For $1,000 a day, adults can indulge in highly realistic situations in one of three Delos amusement parks: Roman World, Medieval World, and West World. All three worlds are inhabited by androids that are lifelike and have been programmed to fulfill a variety of roles in their respective worlds. Guests can live out their adventures, which include sexual encounters and fights to the android’s death.

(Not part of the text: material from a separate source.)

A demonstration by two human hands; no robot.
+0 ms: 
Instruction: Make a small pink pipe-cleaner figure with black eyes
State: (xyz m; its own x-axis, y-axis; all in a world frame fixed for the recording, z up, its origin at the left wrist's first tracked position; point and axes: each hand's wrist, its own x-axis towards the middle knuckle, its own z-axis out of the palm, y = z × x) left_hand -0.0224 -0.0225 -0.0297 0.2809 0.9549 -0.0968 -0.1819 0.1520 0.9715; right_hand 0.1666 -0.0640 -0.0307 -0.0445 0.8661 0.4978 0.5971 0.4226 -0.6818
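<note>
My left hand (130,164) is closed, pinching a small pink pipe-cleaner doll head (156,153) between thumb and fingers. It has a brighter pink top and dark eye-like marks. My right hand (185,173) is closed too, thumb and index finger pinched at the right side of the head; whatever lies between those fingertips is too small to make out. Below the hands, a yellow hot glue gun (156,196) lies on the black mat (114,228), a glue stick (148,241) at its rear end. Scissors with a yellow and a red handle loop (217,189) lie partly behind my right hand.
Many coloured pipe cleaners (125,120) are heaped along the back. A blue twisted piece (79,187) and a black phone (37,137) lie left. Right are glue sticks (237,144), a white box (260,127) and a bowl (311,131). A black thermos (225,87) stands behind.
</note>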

John Blane (James Brolin) is a returning guest, but his friend, Peter Martin (Richard Benjamin), is enthralled and curious about handling real guns and the androids he will encounter as a first-time visitor to the park. Their destination is West World, which represents the American Old West. All of the stereotypical offerings are available to the men: a hotel, a saloon, a bordello, a jail, and a gunslinger (Yul Brynner) who intimidates and instigates gunfights with the guests. Before entering the world, the men are provided appropriate western attire, a gun, and a holster. At one point, Martin asks his friend how he will know that he isn’t shooting a guest. Blane explains the weapons are reliant on temperature sensors, so humans are not accidentally shot. Guests, however, can kill the androids with abandon.

Behind the scenes, the park’s technicians observe that there has been a marked increase of “central” malfunctions among the androids in which they experience a total breakdown verses the anticipated “peripheral” malfunctions (minor operating incidences). One of the technicians describes the occurrences as a virus that is somehow spreading between the three geographically separate worlds. The Chief Supervisor (Alan Oppenheimer) reveals that the androids are highly complex, replicating humans so closely, that some of them have been designed by other computers. The team of senior technicians decide to close the park to any additional visitors, believing they can control the robots from the command center and ensure the remaining guests safety.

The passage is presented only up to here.